WHAT YOU ARE ASKED TO DO —
Please give the count of lines in the listing underneath that hold "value", leaving out everything else.

DATA RECORDS —
= Beginning of Section =

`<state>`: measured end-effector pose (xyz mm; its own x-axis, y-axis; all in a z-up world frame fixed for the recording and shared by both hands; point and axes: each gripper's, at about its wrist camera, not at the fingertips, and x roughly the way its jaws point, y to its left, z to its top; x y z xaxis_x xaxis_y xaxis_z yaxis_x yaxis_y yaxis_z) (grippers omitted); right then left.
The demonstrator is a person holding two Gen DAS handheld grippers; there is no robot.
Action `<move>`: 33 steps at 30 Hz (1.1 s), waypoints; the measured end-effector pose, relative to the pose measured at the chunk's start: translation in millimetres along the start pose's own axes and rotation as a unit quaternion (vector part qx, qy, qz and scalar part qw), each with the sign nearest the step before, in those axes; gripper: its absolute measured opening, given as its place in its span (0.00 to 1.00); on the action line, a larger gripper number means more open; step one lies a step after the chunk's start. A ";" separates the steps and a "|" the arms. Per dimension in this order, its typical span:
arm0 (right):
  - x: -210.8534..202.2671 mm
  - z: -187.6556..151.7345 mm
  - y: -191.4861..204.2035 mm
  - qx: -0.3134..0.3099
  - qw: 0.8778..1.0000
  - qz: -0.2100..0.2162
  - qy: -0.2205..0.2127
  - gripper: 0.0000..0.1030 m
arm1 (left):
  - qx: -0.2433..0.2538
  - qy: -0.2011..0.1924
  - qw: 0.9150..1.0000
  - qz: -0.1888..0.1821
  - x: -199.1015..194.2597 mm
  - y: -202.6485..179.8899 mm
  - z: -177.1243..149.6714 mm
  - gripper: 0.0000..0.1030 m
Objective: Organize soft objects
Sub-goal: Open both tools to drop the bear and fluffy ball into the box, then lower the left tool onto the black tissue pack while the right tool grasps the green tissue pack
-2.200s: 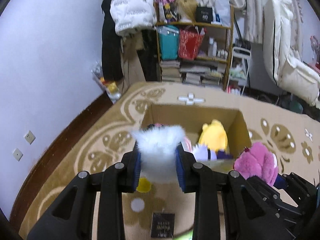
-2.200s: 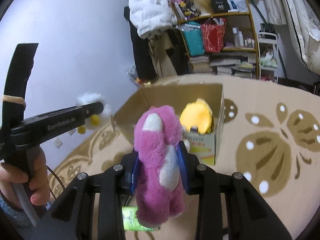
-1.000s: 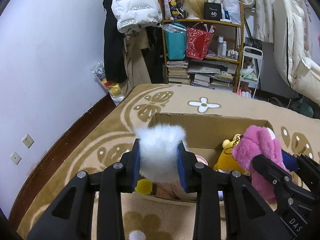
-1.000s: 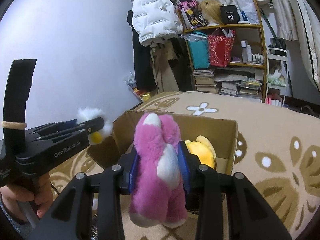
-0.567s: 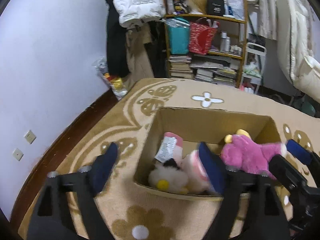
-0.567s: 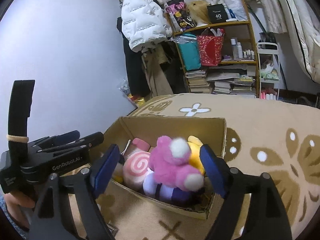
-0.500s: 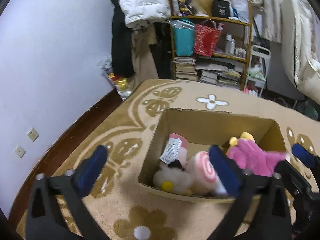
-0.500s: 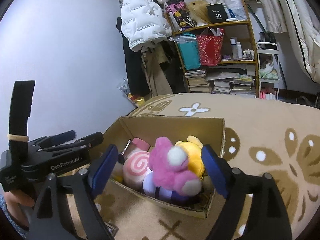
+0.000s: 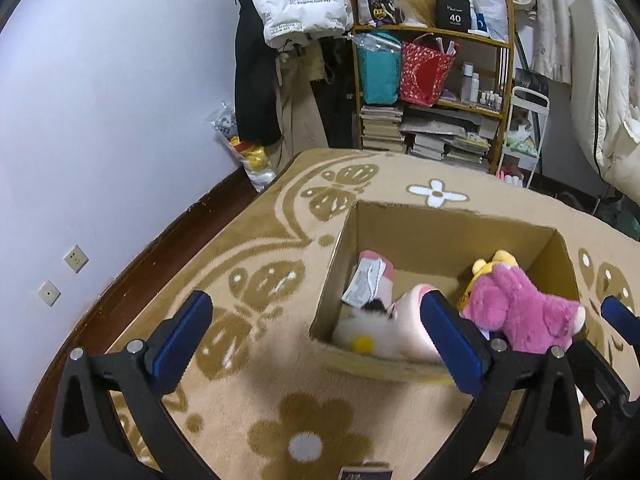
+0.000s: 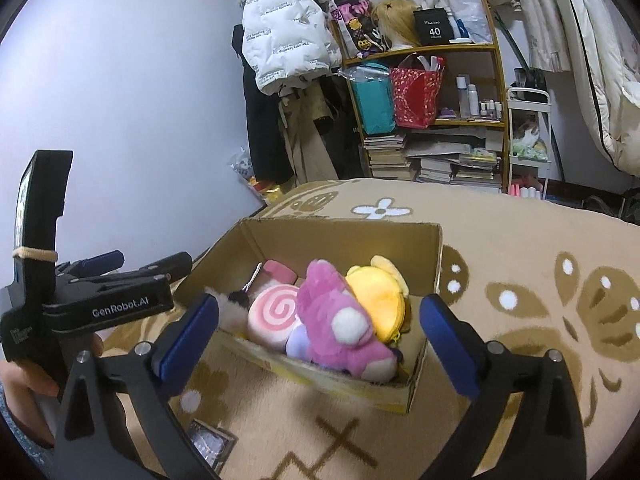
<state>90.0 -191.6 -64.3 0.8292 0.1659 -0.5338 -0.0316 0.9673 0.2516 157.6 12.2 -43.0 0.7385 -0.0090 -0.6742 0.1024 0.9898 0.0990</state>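
Note:
An open cardboard box [image 9: 436, 240] [image 10: 348, 236] stands on the carpet and holds several soft toys. A white fluffy toy [image 9: 368, 336] [image 10: 230, 308] lies at its near left. A pink plush bear [image 9: 520, 312] [image 10: 340, 328] lies on top at the right, over a yellow plush [image 9: 486, 270] [image 10: 376, 296] and a pink swirl plush [image 10: 274, 312] [image 9: 412, 320]. My left gripper [image 9: 316, 338] is open and empty just before the box. My right gripper [image 10: 318, 340] is open and empty above the box's near edge.
A beige patterned carpet [image 9: 280, 240] covers the floor. A cluttered shelf [image 9: 432, 92] with books and bags, hanging coats [image 9: 296, 8] and a white wall with sockets [image 9: 76, 258] stand behind. A small packet [image 10: 208, 444] lies on the carpet near the box.
Both grippers opened. The white fluffy toy dropped from the left gripper into the box, and the pink bear dropped from the right gripper onto the other toys. Both grippers have drawn back slightly.

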 end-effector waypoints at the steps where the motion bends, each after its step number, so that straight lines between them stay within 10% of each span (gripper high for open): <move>1: -1.8 -1.2 1.0 0.000 1.000 -0.001 0.002 1.00 | 0.000 0.006 1.000 -0.002 -1.0 1.7 -2.1 1.00; 33: -29.0 -75.4 38.0 -0.038 0.990 0.004 0.134 1.00 | 0.058 0.226 0.972 0.001 10.9 -2.0 -74.6 1.00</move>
<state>22.6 -145.2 -100.2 0.6507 0.2081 -0.7303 -0.0869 0.9758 0.2006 115.7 20.7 -105.2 0.3726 0.0823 -0.9243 0.1948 0.9669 0.1647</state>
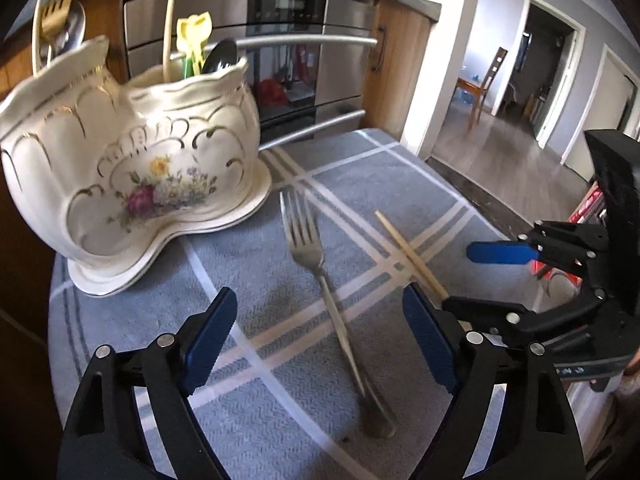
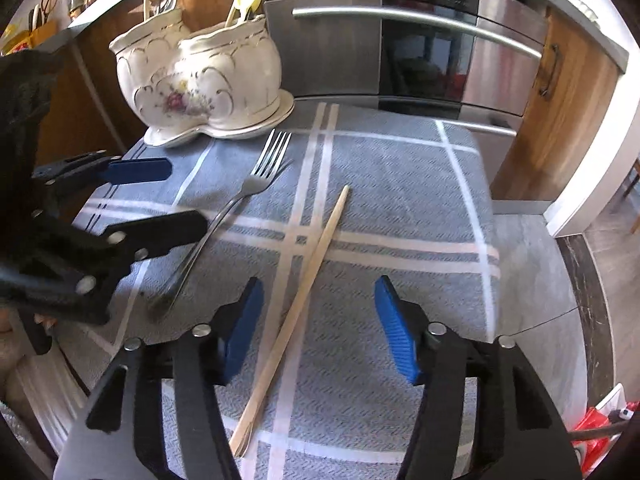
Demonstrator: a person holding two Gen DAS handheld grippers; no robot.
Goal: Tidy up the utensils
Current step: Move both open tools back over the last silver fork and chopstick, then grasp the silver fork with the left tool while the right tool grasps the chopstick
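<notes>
With both the left gripper [image 1: 320, 344] and right gripper [image 2: 316, 328] wide open and empty, I judge the fork [image 1: 320, 276] stiff, slippery and thin, best pinched mid-handle; the chopstick [image 2: 304, 296] light, likely to roll.

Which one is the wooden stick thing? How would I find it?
Start at the big flowery white utensil pot at the back of the blue checked cloth. In front lie two loose things: a fork and, to its right, the chopsticks. They are pale wood, straight and thin, not shiny metal with prongs.
</notes>
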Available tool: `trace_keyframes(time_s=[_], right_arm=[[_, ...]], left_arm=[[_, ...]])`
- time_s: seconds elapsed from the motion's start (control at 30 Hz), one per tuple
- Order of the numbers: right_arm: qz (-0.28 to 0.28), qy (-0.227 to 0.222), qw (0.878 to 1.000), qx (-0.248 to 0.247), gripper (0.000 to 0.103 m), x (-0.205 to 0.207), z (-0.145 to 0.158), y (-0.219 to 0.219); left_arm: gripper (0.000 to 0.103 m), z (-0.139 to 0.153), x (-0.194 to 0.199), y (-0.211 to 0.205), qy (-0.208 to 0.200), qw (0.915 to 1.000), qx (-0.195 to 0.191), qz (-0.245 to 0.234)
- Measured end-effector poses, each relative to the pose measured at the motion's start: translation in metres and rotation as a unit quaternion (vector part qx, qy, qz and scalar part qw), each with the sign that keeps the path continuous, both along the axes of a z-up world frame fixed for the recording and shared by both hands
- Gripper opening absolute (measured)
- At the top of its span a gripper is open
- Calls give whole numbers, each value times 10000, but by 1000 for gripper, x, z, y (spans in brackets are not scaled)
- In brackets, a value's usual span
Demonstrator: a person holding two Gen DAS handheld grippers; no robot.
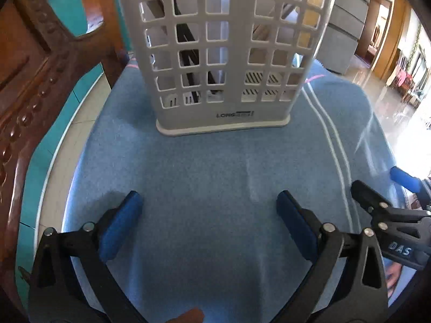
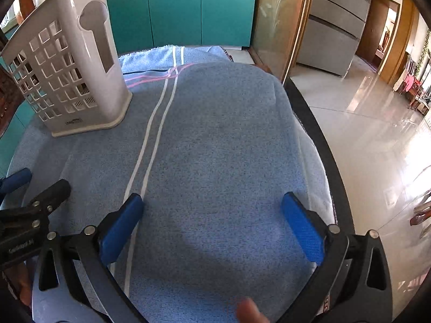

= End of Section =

EXPECTED OUTPUT —
2